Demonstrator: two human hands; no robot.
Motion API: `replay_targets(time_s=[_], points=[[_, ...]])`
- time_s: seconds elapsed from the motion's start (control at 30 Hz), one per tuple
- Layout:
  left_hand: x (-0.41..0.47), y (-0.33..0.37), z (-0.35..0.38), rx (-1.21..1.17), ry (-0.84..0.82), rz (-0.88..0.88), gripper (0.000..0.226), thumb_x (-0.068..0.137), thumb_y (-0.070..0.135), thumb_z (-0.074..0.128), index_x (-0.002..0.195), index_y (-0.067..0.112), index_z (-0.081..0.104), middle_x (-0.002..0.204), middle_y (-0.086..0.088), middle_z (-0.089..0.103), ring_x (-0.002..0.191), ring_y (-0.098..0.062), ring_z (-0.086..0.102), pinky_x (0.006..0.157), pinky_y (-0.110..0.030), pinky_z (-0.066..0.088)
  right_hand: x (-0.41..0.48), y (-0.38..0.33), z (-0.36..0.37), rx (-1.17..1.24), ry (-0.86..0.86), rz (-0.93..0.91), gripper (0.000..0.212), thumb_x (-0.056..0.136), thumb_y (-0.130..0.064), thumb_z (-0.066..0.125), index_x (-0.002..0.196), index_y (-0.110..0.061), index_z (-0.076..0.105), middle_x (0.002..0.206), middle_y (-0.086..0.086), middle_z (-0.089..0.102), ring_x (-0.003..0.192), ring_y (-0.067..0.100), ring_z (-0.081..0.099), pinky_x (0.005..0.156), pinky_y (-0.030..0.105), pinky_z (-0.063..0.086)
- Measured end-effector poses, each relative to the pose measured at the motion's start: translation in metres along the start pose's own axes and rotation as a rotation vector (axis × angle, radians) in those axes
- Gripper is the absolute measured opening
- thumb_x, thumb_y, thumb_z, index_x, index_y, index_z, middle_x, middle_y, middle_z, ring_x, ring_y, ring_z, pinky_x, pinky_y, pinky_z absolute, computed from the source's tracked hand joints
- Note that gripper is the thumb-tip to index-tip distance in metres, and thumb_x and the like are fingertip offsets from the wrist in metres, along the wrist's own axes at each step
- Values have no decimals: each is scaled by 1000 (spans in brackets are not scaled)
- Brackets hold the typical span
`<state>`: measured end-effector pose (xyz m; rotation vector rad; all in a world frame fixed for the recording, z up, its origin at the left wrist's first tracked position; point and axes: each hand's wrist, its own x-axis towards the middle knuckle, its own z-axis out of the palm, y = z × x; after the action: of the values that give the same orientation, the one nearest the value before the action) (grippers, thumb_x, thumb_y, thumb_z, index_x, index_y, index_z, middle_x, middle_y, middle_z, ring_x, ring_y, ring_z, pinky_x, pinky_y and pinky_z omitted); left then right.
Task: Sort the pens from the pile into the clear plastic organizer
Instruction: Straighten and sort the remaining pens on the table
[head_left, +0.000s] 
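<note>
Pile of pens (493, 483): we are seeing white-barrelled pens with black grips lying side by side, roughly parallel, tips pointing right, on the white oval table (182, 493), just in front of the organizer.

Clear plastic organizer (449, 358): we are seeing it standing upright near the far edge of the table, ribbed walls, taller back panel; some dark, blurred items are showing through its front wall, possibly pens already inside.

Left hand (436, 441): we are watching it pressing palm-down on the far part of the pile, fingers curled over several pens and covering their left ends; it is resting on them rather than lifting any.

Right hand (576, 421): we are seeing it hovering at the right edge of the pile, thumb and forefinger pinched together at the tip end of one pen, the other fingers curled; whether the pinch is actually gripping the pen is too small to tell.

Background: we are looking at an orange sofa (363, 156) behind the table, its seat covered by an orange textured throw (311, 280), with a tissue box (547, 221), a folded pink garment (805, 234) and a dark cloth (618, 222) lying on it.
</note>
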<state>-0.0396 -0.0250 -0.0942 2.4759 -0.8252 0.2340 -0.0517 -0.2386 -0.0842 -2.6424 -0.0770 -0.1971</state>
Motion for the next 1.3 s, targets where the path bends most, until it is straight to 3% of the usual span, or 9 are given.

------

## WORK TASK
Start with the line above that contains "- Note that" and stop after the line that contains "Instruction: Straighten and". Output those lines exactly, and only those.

## WRITTEN SOLUTION
- Note that gripper is the thumb-tip to index-tip distance in metres, and thumb_x and the like are fingertip offsets from the wrist in metres, along the wrist's own axes at each step
- Values have no decimals: each is scaled by 1000 (spans in brackets are not scaled)
- Brackets hold the typical span
`<state>`: measured end-effector pose (xyz m; rotation vector rad; all in a world frame fixed for the recording, z up, its origin at the left wrist's first tracked position; point and axes: each hand's wrist, its own x-axis towards the middle knuckle, its own z-axis out of the palm, y = z × x; after the action: of the values that give the same orientation, the one nearest the value before the action) (grippers, thumb_x, thumb_y, thumb_z, index_x, index_y, index_z, middle_x, middle_y, middle_z, ring_x, ring_y, ring_z, pinky_x, pinky_y and pinky_z omitted); left then right.
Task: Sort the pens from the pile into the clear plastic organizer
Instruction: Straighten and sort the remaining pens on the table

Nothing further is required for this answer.